Lynnette Rhodes, Georgia Department of Community Health chief health policy officer, disclosed the number approved so far in a presentation to a department committee Thursday morning. “There’s still some more work that we have to do for Pathways, but overall the core functionality has stood up and the program (is) working,” she said.
At the same time, Rhodes is helping manage the largest undertaking in more than a decade at Medicaid: the “unwinding” of pandemic emergency protections that allowed hundreds of thousands of people to join the program without getting kicked off when they no longer qualified.
Like all states, Georgia is re-evaluating all 2.8 million of the state’s Medicaid case files to make sure every enrollee still qualifies. Rhodes said Thursday that 68,000 Georgia Medicaid enrollees were terminated. Over 100,000 Georgians have been dropped from Medicaid since April.
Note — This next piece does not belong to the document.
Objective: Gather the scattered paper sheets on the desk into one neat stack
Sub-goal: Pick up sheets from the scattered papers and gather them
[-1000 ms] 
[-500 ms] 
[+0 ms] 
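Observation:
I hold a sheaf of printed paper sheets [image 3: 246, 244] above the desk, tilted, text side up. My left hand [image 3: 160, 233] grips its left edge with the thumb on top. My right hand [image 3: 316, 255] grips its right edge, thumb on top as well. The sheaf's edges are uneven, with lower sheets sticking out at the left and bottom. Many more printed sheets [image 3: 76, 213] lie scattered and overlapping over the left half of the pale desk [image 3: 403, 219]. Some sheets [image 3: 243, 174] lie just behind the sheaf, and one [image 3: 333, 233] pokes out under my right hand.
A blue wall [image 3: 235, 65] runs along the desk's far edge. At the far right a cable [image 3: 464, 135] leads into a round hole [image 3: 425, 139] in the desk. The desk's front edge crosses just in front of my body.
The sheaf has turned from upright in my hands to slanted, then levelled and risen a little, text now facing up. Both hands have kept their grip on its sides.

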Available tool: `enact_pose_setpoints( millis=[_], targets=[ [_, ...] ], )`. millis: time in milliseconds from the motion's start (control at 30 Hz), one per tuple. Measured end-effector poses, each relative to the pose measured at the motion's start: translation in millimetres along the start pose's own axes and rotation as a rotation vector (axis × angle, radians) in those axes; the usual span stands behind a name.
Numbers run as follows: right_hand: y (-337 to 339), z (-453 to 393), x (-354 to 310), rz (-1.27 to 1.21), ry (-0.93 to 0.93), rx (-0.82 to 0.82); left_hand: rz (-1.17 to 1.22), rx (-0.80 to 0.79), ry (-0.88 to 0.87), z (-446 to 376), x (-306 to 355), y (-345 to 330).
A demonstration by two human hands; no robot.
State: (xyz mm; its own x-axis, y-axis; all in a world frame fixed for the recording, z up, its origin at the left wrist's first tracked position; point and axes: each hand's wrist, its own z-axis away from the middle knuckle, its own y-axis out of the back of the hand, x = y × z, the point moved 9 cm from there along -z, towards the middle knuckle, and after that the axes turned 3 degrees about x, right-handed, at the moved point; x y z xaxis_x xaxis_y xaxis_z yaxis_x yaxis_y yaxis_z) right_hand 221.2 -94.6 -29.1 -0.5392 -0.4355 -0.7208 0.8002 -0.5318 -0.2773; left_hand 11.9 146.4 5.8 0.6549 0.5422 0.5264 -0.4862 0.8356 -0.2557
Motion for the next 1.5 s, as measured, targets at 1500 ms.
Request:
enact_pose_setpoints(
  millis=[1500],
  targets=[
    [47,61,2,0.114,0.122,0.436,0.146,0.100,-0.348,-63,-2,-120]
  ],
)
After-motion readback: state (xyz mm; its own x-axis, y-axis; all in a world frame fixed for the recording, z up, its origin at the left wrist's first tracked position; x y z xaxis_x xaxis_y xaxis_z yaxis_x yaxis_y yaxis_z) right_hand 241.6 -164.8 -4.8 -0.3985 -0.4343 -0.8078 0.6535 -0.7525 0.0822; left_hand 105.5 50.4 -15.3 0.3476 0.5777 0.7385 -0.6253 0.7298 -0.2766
Kemp’s spokesman, Douglas, in a statement to the AJC emphasized the positive nature of Kemp’s goals in contrast to the re-qualification process.
“While the Federal Government has initiated and dictated the process for redetermining current Medicaid recipients, Georgia is the only state in the country simultaneously providing a new pathway to healthcare coverage and opportunity.”
Georgia is now among 11 states that have not fully expanded Medicaid. On the same day Georgia opened its limited expansion plan, South Dakota launched a full expansion to all its poor. North Carolina has approved full expansion in theory and now is awaiting a funding decision, which would bring the number down to 10.